**What you will do**
In full and without alteration, copy the listing.

**Data block**
_ _ _

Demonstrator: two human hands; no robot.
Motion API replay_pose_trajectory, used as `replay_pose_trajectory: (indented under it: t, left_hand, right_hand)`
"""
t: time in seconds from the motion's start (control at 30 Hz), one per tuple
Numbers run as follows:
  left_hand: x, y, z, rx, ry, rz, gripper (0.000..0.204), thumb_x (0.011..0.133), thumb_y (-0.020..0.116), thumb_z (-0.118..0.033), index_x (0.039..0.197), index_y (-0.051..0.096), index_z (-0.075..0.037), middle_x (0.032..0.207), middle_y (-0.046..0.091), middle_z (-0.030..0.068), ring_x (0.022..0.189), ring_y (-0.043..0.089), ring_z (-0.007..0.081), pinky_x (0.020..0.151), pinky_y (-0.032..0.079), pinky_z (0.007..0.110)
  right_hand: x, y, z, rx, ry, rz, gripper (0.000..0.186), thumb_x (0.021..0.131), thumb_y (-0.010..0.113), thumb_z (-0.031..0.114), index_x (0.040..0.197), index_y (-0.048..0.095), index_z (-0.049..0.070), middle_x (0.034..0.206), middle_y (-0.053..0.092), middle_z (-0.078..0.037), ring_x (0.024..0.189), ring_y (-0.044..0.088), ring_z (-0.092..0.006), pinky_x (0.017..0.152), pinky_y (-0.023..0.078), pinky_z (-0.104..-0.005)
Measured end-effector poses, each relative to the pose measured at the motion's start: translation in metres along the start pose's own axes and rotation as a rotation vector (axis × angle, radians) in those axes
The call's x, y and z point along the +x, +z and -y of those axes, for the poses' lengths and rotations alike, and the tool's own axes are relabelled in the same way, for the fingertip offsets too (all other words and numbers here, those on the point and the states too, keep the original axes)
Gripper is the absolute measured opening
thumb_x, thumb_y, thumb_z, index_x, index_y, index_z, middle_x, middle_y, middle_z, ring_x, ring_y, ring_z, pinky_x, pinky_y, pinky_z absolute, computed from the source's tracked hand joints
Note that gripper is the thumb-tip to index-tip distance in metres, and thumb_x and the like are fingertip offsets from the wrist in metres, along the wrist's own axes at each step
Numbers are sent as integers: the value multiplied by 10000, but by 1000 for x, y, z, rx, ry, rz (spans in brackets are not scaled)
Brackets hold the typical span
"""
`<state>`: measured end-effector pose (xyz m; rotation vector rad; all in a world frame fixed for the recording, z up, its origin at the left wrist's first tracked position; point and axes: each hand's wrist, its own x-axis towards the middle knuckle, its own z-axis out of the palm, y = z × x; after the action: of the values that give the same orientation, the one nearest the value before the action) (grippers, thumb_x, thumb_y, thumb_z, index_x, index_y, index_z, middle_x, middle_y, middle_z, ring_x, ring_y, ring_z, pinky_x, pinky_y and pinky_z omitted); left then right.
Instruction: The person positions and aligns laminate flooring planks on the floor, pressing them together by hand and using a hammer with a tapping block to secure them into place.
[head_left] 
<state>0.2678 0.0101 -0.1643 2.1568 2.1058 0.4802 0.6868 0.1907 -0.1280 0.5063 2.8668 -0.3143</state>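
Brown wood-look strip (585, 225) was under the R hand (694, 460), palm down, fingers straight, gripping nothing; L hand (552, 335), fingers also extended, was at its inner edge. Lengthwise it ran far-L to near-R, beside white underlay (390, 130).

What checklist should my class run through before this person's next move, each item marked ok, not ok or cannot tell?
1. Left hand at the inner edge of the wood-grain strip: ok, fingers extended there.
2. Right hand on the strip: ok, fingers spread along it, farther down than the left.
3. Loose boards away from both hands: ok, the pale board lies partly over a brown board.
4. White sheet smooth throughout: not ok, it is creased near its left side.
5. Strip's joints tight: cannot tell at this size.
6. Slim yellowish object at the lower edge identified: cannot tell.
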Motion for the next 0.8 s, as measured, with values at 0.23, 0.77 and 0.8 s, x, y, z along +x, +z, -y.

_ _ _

**Problem solution**
Demonstrator: two human hands; no robot.
Motion API replay_pose_trajectory, used as `replay_pose_trajectory: (indented under it: t, left_hand, right_hand)`
"""
t: time in seconds from the motion's start (control at 30 Hz), one per tuple
Numbers run as follows:
  left_hand: x, y, z, rx, ry, rz, gripper (0.000..0.204), thumb_x (0.011..0.133), thumb_y (-0.020..0.116), thumb_z (-0.118..0.033), index_x (0.039..0.197), index_y (-0.051..0.096), index_z (-0.075..0.037), middle_x (0.032..0.207), middle_y (-0.046..0.091), middle_z (-0.030..0.068), ring_x (0.022..0.189), ring_y (-0.043..0.089), ring_z (-0.007..0.081), pinky_x (0.020..0.151), pinky_y (-0.032..0.079), pinky_z (0.007..0.110)
  right_hand: x, y, z, rx, ry, rz, gripper (0.000..0.186), thumb_x (0.021..0.131), thumb_y (-0.010..0.113), thumb_z (-0.031..0.114), index_x (0.040..0.197), index_y (-0.048..0.095), index_z (-0.049..0.070), middle_x (0.034..0.206), middle_y (-0.053..0.092), middle_z (-0.078..0.037), ring_x (0.024..0.189), ring_y (-0.044..0.088), ring_z (-0.092..0.006), pinky_x (0.017..0.152), pinky_y (-0.023..0.078), pinky_z (-0.104..-0.005)
Measured end-effector poses, each relative to the pose measured at the motion's start: translation in metres along the start pose's own axes and rotation as a rotation vector (axis × angle, radians) in those axes
The call's x, y and z point along the +x, +z and -y of those axes, for the poses' lengths and rotations alike, and the tool's own axes are relabelled in the same way, for the fingertip offsets too (all other words and numbers here, those on the point and the states too, keep the original axes)
Gripper is the absolute measured opening
thumb_x, thumb_y, thumb_z, index_x, index_y, index_z, middle_x, middle_y, middle_z, ring_x, ring_y, ring_z, pinky_x, pinky_y, pinky_z absolute, computed from the source's tracked hand joints
Note that gripper is the thumb-tip to index-tip distance in metres, and thumb_x and the like are fingertip offsets from the wrist in metres, along the wrist's own axes at each step
Numbers are sent as integers: the value multiplied by 10000, but by 1000 for x, y, z, rx, ry, rz (spans in brackets are not scaled)
Brackets hold the typical span
"""
`<state>`: measured end-effector pose (xyz m; rotation vector rad; all in a world frame fixed for the recording, z up, its origin at the left wrist's first tracked position; point and axes: each hand's wrist, its own x-axis towards the middle knuckle, its own z-axis out of the palm, y = z × x; after the action: of the values that give the same orientation, the one nearest the value before the action) (grippers, thumb_x, thumb_y, thumb_z, index_x, index_y, index_z, middle_x, middle_y, middle_z, ring_x, ring_y, ring_z, pinky_x, pinky_y and pinky_z omitted); left then right.
Instruction: The person positions and aligns laminate flooring planks on the floor, pressing them together by hand and using a hammer with a tapping block to secure them into place.
[head_left] 
<state>0.2678 0.0101 -0.1643 2.1568 2.1058 0.4802 0.6868 0.1907 -0.1280 0.5063 2.8668 -0.3143</state>
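Brown wood-look strip (585, 225) was under the R hand (694, 460), palm down, fingers straight, gripping nothing; L hand (552, 335), fingers also extended, was at its inner edge. Lengthwise it ran far-L to near-R, beside white underlay (390, 130).

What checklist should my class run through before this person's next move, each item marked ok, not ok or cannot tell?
1. Left hand at the inner edge of the wood-grain strip: ok, fingers extended there.
2. Right hand on the strip: ok, fingers spread along it, farther down than the left.
3. Loose boards away from both hands: ok, the pale board lies partly over a brown board.
4. White sheet smooth throughout: not ok, it is creased near its left side.
5. Strip's joints tight: cannot tell at this size.
6. Slim yellowish object at the lower edge identified: cannot tell.
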Motion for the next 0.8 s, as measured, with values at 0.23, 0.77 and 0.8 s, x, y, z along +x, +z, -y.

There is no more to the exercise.